NPL 2 describes experiments in which a 1.2 nm thick Co layer and a 1.6 nm thick Pt layer were repeatedly stacked four times on SiO₂/Si substrates by electron-beam evaporation, followed by the fabrication of equiatomic (Co/Pt)₄ eight-layer thin films, followed by heat treatment with a temperature of 900° C. under a vacuum for 1 hour+30 seconds using an RTA apparatus. It is shown that after the heat treatment, L1₀-ordered round CoPt was observed, with an in-plane coercivity of Hc=2.7 kOe.
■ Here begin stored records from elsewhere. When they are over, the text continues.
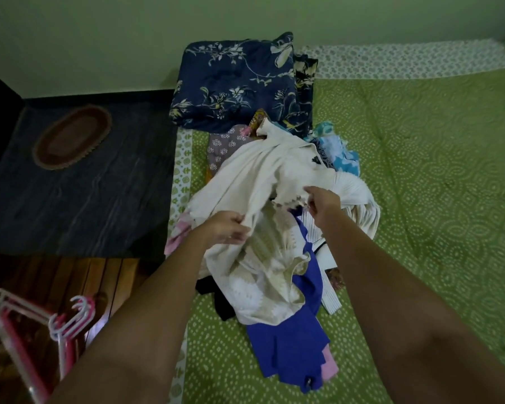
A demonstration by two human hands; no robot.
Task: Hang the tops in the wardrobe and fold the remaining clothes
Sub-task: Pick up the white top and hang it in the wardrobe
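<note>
Both hands pinching cream top [263, 176] above pile.
Left hand [226, 228] and right hand [322, 204] clamped on fabric; may drag patterned garment [263, 275] along.

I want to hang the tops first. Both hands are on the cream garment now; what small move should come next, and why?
Probably lift the cream garment up and clear of the pile. The left hand and right hand each pinch an edge of it, but it lies draped over the patterned cloth and blue garment. The hangers wait at the lower left.
</note>
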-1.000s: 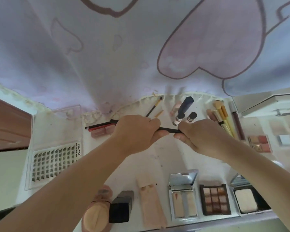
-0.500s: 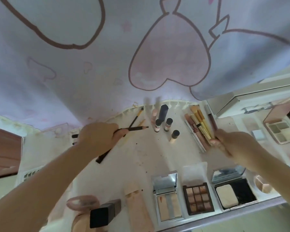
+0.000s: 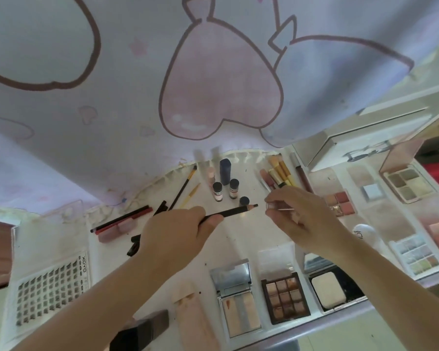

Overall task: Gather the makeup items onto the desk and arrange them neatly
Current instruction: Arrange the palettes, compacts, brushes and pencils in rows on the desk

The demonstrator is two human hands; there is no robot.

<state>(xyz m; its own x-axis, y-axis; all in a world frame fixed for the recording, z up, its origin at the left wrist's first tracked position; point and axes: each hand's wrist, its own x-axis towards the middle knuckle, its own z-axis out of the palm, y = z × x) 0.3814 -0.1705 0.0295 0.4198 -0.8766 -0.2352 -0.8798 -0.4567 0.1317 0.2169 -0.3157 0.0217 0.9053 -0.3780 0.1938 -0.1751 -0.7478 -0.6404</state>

Yoshiharu Hotta, et al., “Phase Transformation and Photoemission Electron Microscopy of Fe₅₀Pd_50-xNi_x Processed by Severe Plastic Deformation,” SPring-8/SACLA Research Report, January 2021, Vol. 8, No. 3, pp. 493-496 (NPL 3) describes a method in which a mixed powder of Fe₅₀Pd_50-x Ni_x (x=6, 12, 25, 38, 44) is subjected to high-pressure torsion (HPT) processing at a high pressure of 6 GPa, huge strain is introduced for solidification to create a bulk state in a solid solution, and then heat treatment is performed to obtain L1₀-ordered alloys.

CITATION LIST

Patent Literature

• PTL 1: JP 2016-42399 A

Non-Patent Literature

• NPL 1: R. Toyama et al., Formation of L1₀-ordered CoPt during interdiffusion of electron-beam-deposited Pt/Co bilayer thin films on Si/SiO₂ substrates by rapid thermal annealing, Mater. Res. Express 7 (2020) 066101
• NPL 2: R. Toyama et al., Ti underlayer effect on the ordering of CoPt in (Cp/Pt)₄ multilayer thin films on Si/SiO₂ substrates, Jpn. J. Appl. Phys. 59, 075504 (2020)
• NPL 3: Yoshiharu Hotta, et al., “Phase Transformation and Photoemission Electron Microscopy of Fe₅₀Pd_50-xNi_x Processed by Severe Plastic Deformation,” SPring-8/SACLA Research Report, January 2021, Vol. 8, No. 3, pp. 493-496

SUMMARY

Technical Problem

The efficient production of ordered alloys at the nanoscale would be very advantageous from the viewpoint of application to various spintronics devices. In particular, if wire-type ordered alloys can be formed during the semiconductor process, useful applications such as facilitating miniaturization of MTR devices are possible. However, in PTL 1, L1₀-ordered CoPt magnetic nanoparticles were fabricated, in NPLs 1 and 2, CoPt thin films containing L1₀ phase were fabricated, and in NPL 3, materials of FePdNi L1₀-ordered alloys in bulk form were fabricated, and hence none of them fabricate ordered-alloy nanowires. Until now, no suitable method has been found to efficiently fabricate ordered-alloy ferromagnetic nanowires with nanometer-order widths as narrow as 100 nm or less.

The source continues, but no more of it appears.